What needs to be done
Scan the data for "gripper" and copy each matching line.

═══ Exercise data

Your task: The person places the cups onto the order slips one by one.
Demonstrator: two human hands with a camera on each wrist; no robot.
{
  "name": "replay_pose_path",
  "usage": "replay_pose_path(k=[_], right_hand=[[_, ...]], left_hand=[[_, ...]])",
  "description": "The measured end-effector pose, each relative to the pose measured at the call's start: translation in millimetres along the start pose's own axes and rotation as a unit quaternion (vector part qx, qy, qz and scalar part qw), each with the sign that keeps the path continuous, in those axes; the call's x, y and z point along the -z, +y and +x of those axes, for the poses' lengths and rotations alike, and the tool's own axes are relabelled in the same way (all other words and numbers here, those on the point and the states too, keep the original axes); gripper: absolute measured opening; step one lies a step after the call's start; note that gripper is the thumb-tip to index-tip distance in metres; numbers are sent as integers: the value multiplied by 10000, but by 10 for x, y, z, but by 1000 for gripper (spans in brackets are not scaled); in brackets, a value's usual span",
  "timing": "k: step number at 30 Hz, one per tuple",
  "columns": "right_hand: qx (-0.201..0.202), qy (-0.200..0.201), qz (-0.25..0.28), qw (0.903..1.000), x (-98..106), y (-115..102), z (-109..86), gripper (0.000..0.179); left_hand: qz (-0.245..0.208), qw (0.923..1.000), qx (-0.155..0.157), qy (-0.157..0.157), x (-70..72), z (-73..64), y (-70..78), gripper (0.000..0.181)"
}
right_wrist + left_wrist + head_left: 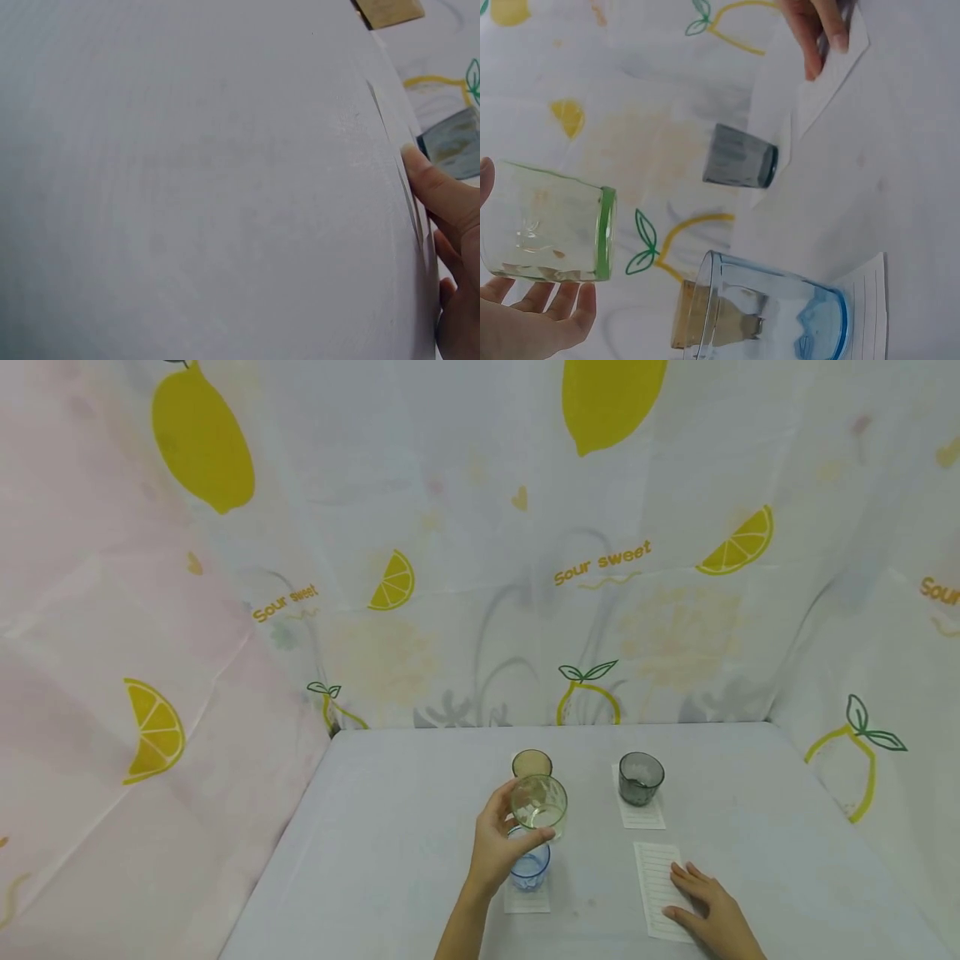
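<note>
My left hand [497,847] grips a clear green-tinted glass [540,802] around its side, thumb on one side and fingers on the other. In the left wrist view this green glass is held up off the table. Below it in the head view, a blue glass [530,872] stands on a lined paper slip [527,903]. An amber glass [532,762] is just behind, partly covered by the green one. My right hand [708,906] rests with loosely spread fingers on another lined paper slip [660,889], thumb and fingertips on its right part.
A dark grey glass [641,779] stands farther back on the right, on its own lined slip [643,817]. A white cloth covers the table [390,843]. Lemon-printed curtains [465,635] hang behind and along both sides.
</note>
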State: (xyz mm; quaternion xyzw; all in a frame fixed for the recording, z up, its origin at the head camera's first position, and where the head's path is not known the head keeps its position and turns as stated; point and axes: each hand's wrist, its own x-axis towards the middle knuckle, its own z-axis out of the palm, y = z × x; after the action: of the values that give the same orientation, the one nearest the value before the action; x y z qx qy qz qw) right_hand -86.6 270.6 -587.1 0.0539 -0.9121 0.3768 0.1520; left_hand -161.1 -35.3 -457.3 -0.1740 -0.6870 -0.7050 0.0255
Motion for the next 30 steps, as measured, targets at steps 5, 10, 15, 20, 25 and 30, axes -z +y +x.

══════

Exercise output
  "description": "The measured end-effector pose, each relative to the pose measured at the call's start: translation in millimetres along the start pose's own axes and rotation as a unit quaternion (vector part qx, qy, qz and scalar part qw), each with the sign that keeps the path continuous, in those axes; the call's x, y and z point along the -z, +y and +x of those axes, for the poses' lengths and rotations alike, and the tool's own axes are relabelled in the same way (all other words and numbers here, those on the point and the states too, keep the original axes); gripper: absolute measured opening; step one lies a step after the call's start; note that gripper is the thumb-tip to index-tip distance in metres; numbers are sent as integers: the value multiplied by 10000, but by 10 for x, y, z, but by 1000 for gripper (spans in brackets are not scaled); in brackets, a value's usual span",
  "columns": "right_hand: qx (-0.201..0.202), qy (-0.200..0.201), qz (-0.25..0.28), qw (0.903..1.000), x (-98..106), y (-115..102), z (-109..86), gripper (0.000..0.179); left_hand: qz (-0.245..0.208), qw (0.923..1.000), qx (-0.155..0.157), qy (-0.157..0.157), x (-70..72), z (-73..64), y (-70..78), gripper (0.000..0.181)"

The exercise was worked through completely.